REQUIREMENT
Start with the first line of the data and end with the line that holds "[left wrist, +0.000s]"; write out each one exactly.

DATA
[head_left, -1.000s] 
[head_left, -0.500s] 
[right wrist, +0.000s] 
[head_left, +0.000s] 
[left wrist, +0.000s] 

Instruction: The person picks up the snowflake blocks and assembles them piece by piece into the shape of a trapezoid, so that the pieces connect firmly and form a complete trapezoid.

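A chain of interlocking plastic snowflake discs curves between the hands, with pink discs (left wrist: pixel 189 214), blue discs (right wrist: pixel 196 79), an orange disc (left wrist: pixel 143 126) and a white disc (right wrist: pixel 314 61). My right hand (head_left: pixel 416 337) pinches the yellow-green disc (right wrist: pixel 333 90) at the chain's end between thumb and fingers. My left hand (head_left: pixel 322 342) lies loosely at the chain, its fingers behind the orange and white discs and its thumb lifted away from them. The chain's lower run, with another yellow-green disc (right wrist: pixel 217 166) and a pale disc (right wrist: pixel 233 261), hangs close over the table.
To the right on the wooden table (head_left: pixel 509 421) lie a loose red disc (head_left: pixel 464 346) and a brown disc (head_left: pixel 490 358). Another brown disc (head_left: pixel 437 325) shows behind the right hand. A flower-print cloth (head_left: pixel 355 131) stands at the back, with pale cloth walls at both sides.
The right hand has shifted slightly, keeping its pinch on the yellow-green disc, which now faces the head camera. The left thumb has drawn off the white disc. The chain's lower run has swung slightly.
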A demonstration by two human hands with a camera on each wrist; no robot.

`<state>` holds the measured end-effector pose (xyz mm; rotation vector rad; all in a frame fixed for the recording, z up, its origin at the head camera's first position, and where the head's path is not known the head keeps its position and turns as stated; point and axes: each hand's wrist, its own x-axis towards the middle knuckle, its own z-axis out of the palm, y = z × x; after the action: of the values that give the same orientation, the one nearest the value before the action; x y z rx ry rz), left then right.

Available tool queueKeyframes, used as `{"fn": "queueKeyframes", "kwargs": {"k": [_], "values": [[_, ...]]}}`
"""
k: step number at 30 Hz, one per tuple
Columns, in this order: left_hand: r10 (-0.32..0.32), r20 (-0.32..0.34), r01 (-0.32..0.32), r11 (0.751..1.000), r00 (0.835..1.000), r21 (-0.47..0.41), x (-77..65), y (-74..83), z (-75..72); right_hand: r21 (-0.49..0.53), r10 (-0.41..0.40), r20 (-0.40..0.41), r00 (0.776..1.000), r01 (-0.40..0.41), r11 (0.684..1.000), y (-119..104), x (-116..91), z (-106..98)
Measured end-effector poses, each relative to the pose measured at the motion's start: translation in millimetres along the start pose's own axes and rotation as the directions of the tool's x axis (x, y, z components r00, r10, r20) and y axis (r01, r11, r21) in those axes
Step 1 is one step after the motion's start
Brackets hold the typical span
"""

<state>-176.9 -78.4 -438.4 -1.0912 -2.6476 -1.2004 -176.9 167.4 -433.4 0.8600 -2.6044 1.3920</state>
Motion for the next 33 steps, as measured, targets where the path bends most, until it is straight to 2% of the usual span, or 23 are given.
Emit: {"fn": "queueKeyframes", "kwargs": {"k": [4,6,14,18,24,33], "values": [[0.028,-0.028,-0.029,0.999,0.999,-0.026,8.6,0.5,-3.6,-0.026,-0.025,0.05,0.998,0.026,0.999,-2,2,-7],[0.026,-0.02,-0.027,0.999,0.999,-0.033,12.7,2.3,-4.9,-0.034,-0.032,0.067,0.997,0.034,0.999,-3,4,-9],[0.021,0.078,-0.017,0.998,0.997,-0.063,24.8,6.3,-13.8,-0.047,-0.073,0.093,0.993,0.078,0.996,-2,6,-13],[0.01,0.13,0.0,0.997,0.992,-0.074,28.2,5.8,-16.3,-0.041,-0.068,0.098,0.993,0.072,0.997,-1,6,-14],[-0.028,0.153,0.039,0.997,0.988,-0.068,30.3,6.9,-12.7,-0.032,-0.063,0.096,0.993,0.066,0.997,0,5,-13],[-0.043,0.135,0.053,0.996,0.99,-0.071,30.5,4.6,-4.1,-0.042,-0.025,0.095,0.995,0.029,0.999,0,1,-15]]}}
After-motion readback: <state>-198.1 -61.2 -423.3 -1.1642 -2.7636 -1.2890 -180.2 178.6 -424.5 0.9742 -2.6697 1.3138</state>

EXPECTED ANSWER
[head_left, -1.000s] 
[head_left, -0.500s] 
[right wrist, +0.000s] 
[head_left, +0.000s] 
[left wrist, +0.000s] 

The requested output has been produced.